Le Royaume-Uni a annoncé jeudi dernier une taxe exceptionnelle de 25% sur les bénéfices des compagnies pétrolières et gazières qui devrait rapporter 5 milliards de livres (5,87 milliards d'euros) au cours des douze prochains mois. Une taxation qui compensera une partie de la nouvelle aide de 15 milliards de livres (17, 68 milliards d’euros) donnée aux ménages modestes pour faire face à l’inflation. Avant lui, l’Italie avait déjà instauré, en mars, une taxe sur les énergéticiens prélevant 10% de leurs bénéfices issus de la hausse des coûts des énergies fossiles. En France, l’idée de financer les mesures de soutien en taxant les compagnies pétrolières fait son chemin, notamment dans l’opposition.

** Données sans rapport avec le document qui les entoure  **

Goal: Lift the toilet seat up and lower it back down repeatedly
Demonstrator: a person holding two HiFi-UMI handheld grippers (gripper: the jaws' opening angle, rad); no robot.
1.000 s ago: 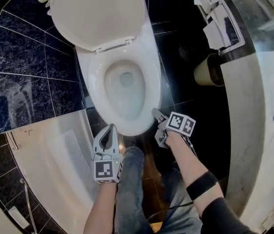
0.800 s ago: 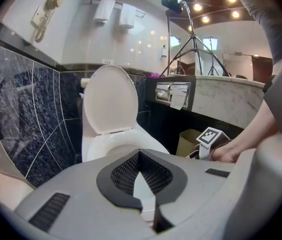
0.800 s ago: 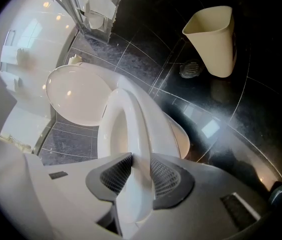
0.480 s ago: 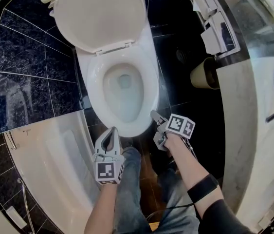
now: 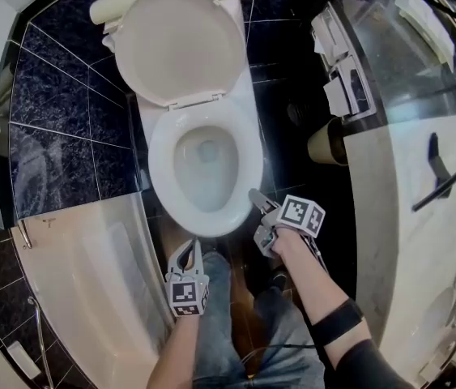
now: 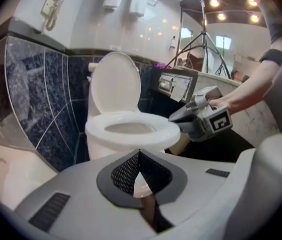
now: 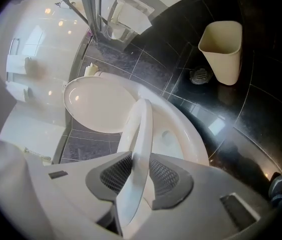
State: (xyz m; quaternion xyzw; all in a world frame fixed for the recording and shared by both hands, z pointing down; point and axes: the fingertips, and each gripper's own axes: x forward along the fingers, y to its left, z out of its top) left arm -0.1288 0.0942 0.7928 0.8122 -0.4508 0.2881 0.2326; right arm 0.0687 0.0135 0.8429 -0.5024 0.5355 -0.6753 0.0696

Alors que le ministre de l'Economie, Bruno Le Maire, annonce une dépense de 22 milliards d’euros en 2022 pour lutter contre l’explosion des prix de l’énergie, l’Agence internationale de l’énergie (AIE) estime que “les conditions actuelles du marché pourraient conduire à des bénéfices excédentaires allant jusqu'à 200 milliards d'euros dans l'UE pour le gaz, le charbon, le nucléaire et l'hydroélectricité et autres renouvelables en 2022”. L'année dernière déjà, avec des prix du pétrole et du gaz qui ont frôlé des sommets, le bénéfice net d’Engie était de 3,7 milliards d’euros, celui de Total de 13,6 milliards et celui du pétrolier britannique Shell de 18,66 milliards.

Préserver l'attractivité de la France

Pour l’ex gouvernement et celui nouvellement en place, l’option d’une taxe sur les géants de l’énergie n’a “pas été retenue”, assurait vendredi 22 mars Gabriel Attal, au micro d’Europe 1 : “Notre objectif, c'est aussi de maintenir l'attractivité retrouvée par notre pays”.